Action item: Repeat the listing exactly, minus the pictures.

Supplied data Block Start

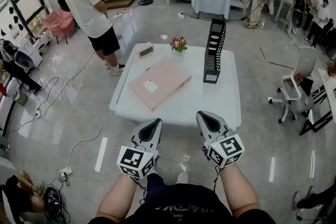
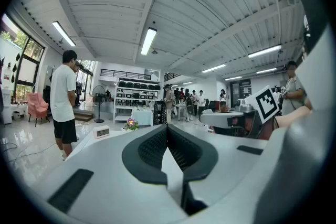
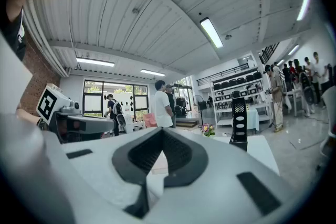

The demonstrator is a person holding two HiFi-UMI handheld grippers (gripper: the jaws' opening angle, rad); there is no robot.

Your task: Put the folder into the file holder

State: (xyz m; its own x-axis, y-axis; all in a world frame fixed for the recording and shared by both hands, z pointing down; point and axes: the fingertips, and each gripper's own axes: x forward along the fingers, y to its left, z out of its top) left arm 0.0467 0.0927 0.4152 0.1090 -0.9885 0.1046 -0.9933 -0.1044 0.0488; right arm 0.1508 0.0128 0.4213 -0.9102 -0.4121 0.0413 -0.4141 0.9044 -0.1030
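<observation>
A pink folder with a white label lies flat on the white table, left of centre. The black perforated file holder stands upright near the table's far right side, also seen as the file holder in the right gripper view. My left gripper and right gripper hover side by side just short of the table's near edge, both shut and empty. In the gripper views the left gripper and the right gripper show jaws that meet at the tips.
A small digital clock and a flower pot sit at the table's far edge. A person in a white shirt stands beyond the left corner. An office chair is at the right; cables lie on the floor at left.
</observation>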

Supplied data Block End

Response to this exercise:
The demonstrator is a person holding two HiFi-UMI handheld grippers (gripper: the jaws' opening angle, rad); there is no robot.

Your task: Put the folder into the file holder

State: (xyz m; its own x-axis, y-axis; all in a world frame fixed for the recording and shared by both hands, z pointing down; point and axes: the fingertips, and each gripper's own axes: x forward along the fingers, y to its left, z out of its top) left arm 0.0467 0.0927 0.4152 0.1090 -0.9885 0.1046 -0.9933 -0.1044 0.0488; right arm 0.1508 0.0128 0.4213 -0.9102 -0.4121 0.0413 -0.4141 0.9044 -0.1030
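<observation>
A pink folder with a white label lies flat on the white table, left of centre. The black perforated file holder stands upright near the table's far right side, also seen as the file holder in the right gripper view. My left gripper and right gripper hover side by side just short of the table's near edge, both shut and empty. In the gripper views the left gripper and the right gripper show jaws that meet at the tips.
A small digital clock and a flower pot sit at the table's far edge. A person in a white shirt stands beyond the left corner. An office chair is at the right; cables lie on the floor at left.
</observation>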

What came before is the finished answer.